Auf beiden Seiten der Mauer versammelt sich unterdessen eine Menschenmenge. Hunderte Westberliner schreien ihre Wut hinaus: „Mörder, Mörder", hallt es über die Mauer. Fechters Rufe sind inzwischen verstummt. 50 Minuten nach den Schüssen wagen sich die DDR-Wachen schließlich an die Mauer und tragen ihn weg. Im Krankenhaus wird Fechter bald darauf für tot erklärt.

Westberliner greifen Alliierten-Fahrzeuge an

Die Bilder von Fechters Sterben gehen um die Welt. In Westberlin gehen am nächsten Tag zehntausende Bürger auf die Straße.
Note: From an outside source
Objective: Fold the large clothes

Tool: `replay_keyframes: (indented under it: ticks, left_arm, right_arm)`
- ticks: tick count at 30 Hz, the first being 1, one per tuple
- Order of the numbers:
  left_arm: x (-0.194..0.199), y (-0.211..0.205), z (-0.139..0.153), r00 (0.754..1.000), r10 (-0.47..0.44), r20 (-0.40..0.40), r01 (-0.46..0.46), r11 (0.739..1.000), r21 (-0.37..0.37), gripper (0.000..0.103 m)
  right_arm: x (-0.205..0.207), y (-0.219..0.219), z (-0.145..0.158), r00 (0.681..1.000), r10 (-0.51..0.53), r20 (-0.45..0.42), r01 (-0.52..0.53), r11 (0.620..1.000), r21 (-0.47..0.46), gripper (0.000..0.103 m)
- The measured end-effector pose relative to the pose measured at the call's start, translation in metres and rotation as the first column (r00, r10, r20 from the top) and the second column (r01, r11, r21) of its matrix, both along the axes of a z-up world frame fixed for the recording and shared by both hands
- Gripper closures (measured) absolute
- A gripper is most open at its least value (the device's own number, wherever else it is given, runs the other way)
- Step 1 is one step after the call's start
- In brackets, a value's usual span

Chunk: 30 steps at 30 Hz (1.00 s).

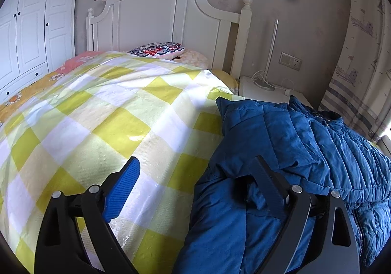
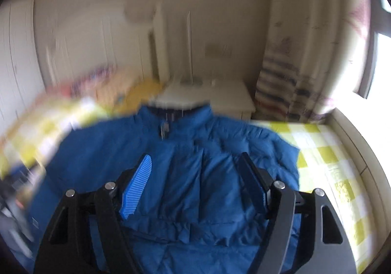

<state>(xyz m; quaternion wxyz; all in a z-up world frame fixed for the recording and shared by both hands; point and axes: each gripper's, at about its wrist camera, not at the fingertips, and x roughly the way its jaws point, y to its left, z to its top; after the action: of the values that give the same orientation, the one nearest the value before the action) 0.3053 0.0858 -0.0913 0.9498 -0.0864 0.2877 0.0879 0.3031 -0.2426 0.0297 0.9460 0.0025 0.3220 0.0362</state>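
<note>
While both grippers tilt downward over the bed, the left gripper (image 1: 195,169) has jaws wide apart, nothing clamped; its left pad sits over the checked yellow cover (image 1: 97,112), its right finger over the blue puffer jacket (image 1: 281,152). Right gripper (image 2: 195,164) also spread, empty, above the jacket's chest; that view is blurred. Jacket lies on the cover, collar toward the white nightstand (image 2: 220,98), quilted, sleeve folded in, zipper visible at the front.
</note>
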Motion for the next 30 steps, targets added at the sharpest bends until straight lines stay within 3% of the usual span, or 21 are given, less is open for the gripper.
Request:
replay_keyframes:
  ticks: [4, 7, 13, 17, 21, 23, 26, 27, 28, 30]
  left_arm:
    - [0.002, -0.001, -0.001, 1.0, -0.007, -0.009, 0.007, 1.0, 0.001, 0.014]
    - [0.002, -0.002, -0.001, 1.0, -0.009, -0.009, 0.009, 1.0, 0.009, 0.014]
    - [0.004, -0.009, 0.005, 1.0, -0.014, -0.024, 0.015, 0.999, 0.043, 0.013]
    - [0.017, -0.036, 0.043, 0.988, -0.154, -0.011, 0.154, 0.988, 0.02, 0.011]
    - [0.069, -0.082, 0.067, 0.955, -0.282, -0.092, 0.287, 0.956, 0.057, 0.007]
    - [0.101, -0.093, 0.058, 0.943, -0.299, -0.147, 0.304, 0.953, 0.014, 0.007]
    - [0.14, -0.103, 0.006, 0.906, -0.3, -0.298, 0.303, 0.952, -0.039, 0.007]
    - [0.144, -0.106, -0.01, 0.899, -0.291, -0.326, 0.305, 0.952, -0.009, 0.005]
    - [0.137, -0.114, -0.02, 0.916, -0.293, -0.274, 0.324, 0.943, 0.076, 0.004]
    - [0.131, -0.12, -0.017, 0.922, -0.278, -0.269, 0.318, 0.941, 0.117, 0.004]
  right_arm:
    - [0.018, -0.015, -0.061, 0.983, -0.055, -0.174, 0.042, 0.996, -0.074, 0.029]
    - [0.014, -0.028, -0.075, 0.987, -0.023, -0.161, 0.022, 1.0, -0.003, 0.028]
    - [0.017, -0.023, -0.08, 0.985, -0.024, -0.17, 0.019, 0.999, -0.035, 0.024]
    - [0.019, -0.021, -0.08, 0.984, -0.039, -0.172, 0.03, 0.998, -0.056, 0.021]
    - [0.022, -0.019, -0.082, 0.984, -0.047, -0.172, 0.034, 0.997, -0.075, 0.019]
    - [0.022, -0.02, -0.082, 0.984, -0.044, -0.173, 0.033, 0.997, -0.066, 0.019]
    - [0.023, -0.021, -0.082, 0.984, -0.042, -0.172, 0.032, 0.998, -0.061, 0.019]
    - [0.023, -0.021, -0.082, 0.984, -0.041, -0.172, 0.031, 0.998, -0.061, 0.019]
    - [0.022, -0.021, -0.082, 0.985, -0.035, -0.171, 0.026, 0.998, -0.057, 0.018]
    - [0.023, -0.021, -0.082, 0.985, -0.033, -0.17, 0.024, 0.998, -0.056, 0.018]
Es kommt auch zu Ausschreitungen: Hunderte Menschen greifen einen Bus der Roten Armee an, und auch gegen Jeeps der US-Armee fliegen Steine. Es sind die ersten gewaltsamen Auseinandersetzungen zwischen deutschen Bürgern und amerikanischen Soldaten seit 1945. Die DDR-Propaganda verkündet unterdessen, westliche „Frontstadtbanditen" hätten Fechter „zum Selbstmord angestiftet".
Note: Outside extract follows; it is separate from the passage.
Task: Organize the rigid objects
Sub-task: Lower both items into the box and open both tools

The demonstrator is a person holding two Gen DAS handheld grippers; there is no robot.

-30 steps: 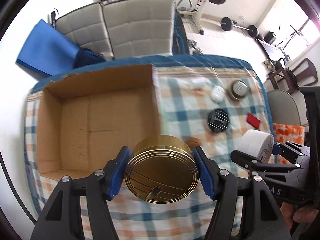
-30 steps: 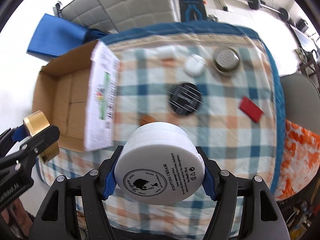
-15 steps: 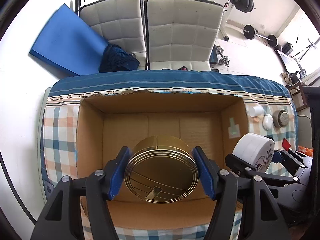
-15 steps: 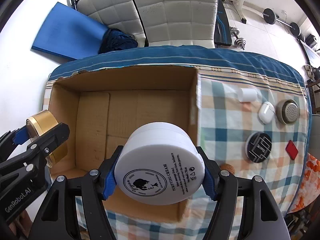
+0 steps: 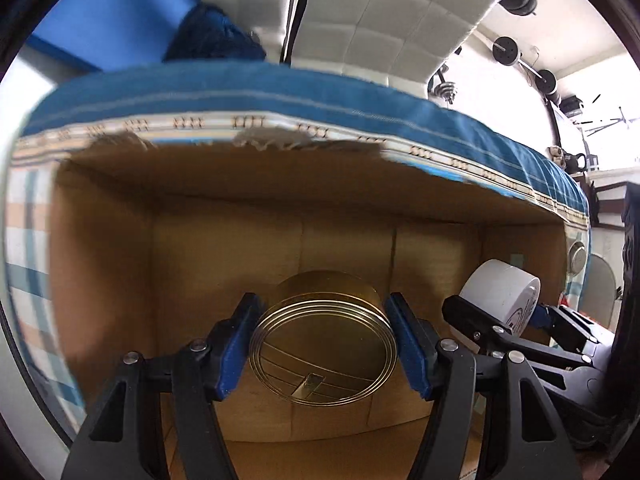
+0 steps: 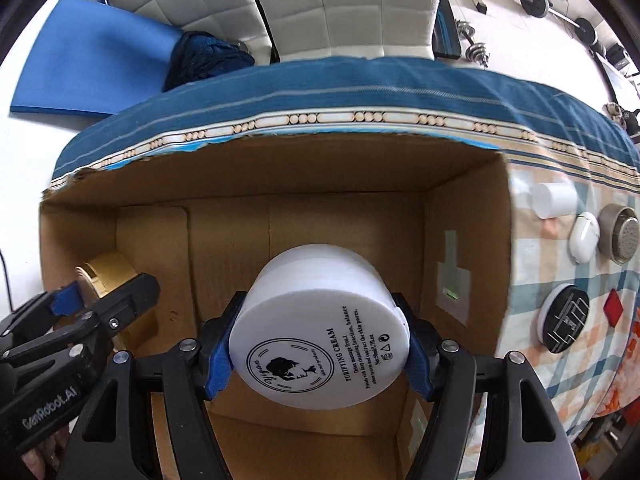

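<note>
Left wrist view puts your left gripper [image 5: 324, 344] over the open brown cardboard box [image 5: 224, 248], its blue-padded fingers [image 5: 234, 344] closed on the sides of a round gold metal tin [image 5: 324, 350]; the tin sits squarely between them, its ridged face turned toward the camera and the box floor beyond it. To the right of those fingers your right gripper [image 5: 500, 312] shows, holding a round white plastic cream jar [image 5: 500, 294] near the box's right wall. In the right wrist view, your right gripper's blue fingers [image 6: 218, 360] press on both sides of that white jar [image 6: 320, 332], whose printed face with black lettering looks up at the camera, and the box interior [image 6: 304, 220] lies beyond it. Left of these fingers your left gripper [image 6: 86, 290] appears with the gold tin [image 6: 102, 274] in its grip, close to the box's left wall. Right of the fingers, outside the box on the checked cloth of the counter [image 6: 560, 280], lie a small white cylinder [image 6: 554, 200], a white oval case [image 6: 584, 236], a round steel mesh-topped piece [image 6: 620, 238], a black round lid with a white line pattern [image 6: 564, 320] and a small red square [image 6: 614, 307]. Beyond the counter stand white quilted chairs [image 6: 320, 4] and a blue mat [image 6: 88, 68].
</note>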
Nach der Wiedervereinigung Deutschlands bringen Fechters Schwestern Anzeige gegen die Todesschützen ein. Zwei von ihnen werden 1997 wegen Totschlags zu Freiheitsstrafen von 20 und 21 Monaten verurteilt, die zur Bewährung ausgesetzt werden. Die Berliner Politik beschäftigt die Tragödie auch am 50. Jahrestag noch: Sie überlegt die Zimmerstraße, an der Fechter starb, nach dem Maueropfer zu benennen.